E2 does not lead to Green Cards and children need their own visas once they are of age.
For starters you need a market analysis and a business plan.


----------



## bluebutterfy (Jan 5, 2012)

Crawford said:


> Sorry, I've no idea as to the practicalities of applying for the visa, nor about setting up a business. Presumably that can all be found on the Department of State E-2 visa section?
> 
> You asked about whether 30K would be applicable. I replied that does not sound like substantial to me.
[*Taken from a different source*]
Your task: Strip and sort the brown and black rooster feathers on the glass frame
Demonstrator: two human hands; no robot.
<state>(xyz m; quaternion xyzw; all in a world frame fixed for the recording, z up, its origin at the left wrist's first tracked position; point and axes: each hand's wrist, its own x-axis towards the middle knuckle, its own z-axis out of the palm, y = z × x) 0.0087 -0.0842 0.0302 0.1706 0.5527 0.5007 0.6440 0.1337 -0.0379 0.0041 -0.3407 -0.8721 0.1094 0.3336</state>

Didnt mean to be rude. I just dont know what to do. My lawyer takes forever to nswer my questions, I wanty to move by July since I cant stand living here anymore. I appreciate your honesty..


----------



## Crawford (Jan 23, 2011)

bluebutterfy said:


> Didnt mean to be rude. I just dont know what to do. My lawyer takes forever to nswer my questions, I wanty to move by July since I cant stand living here anymore. I appreciate your honesty..


Joppa has just replied with a plethora of information.


----------



## Davis1 (Feb 20, 2009)

bluebutterfy said:


> Didnt mean to be rude. I just dont know what to do. My lawyer takes forever to nswer my questions, I wanty to move by July since I cant stand living here anymore. I appreciate your honesty..


You want honesty ... you have no chance ... 

the majority of E-2 have an investment of over $150K


----------